Kujawski et al. (2025)
- Authors: Sławomir Kujawski, Hanna Tabisz, Karl J. Morten, Aleksandra Modlińska, Joanna Słomko, Paweł Zalewski
- Institutes: Department of Hygiene, Epidemiology, Ergonomics and Postgraduate Education, Nicolaus Copernicus University, Toruń, Poland, Nuffield Department of Women’s and Reproductive Health, University of Oxford, Oxford, UK
- Publisher: Journal of Translational Medicine
- Link: DOI
Summary
This research represents a significant step toward an objective diagnostic test for ME/CFS by using artificial intelligence to identify specific patterns in heart and nervous system function. By finding clear physiological differences in blood pressure and heart rate variability, the study provides scientific evidence that validates patient experiences and offers a blueprint for more accurate clinical diagnosis.

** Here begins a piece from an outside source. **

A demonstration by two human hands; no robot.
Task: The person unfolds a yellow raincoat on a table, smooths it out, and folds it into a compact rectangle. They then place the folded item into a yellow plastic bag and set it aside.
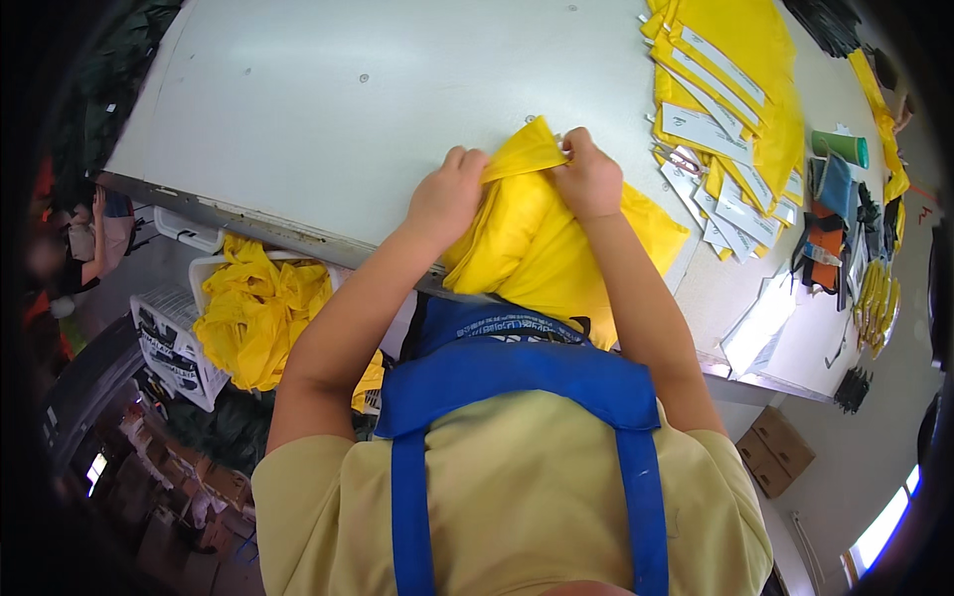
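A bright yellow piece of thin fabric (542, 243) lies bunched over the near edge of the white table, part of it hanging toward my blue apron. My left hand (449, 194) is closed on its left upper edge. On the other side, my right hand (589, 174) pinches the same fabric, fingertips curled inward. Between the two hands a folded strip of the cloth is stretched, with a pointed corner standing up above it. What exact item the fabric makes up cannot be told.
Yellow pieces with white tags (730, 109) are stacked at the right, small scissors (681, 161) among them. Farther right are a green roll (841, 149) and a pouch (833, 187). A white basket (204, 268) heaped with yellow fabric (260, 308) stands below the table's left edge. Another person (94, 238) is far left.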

The high accuracy of the AI model suggests that autonomic data could eventually replace current exclusionary diagnostic methods.
What was researched?
The study investigated the use of an artificial intelligence pipeline to differentiate ME/CFS patients from healthy controls using high-frequency, beat-to-beat measurements of the autonomic nervous system and cardiovascular function.
Why was it researched?
ME/CFS lacks universally accepted objective diagnostic markers, meaning patients often face long delays while doctors rule out other conditions. Researchers aimed to find reliable physiological indicators that could provide an objective basis for diagnosis.
How was it researched?
This prospective case-control study involved 112 patients and 61 healthy controls. Researchers used a Task Force Monitor to record beat-to-beat heart rate, blood pressure, and stroke volume, then analyzed this data using a sequential machine learning approach combining a Transformer model and an XGBoost classifier.
What has been found?
The AI classifier achieved a high subject-level accuracy of 89%. Patients with ME/CFS were characterized by reduced cardiac vagal tone, higher sympathetic vascular tone, and lower stroke volume compared to healthy individuals.
Discussion
The findings suggest that autonomic dysfunction is a core measurable component of ME/CFS. While the AI model performed exceptionally well, further validation in larger, more diverse cohorts is necessary to ensure the results are applicable across the entire patient population.
Conclusion & Future Work
Beat-to-beat autonomic measurements significantly enhance the objective diagnosis of ME/CFS when paired with advanced AI analysis. This methodology offers a promising path toward establishing a standardized, evidence-based diagnostic tool for clinical use.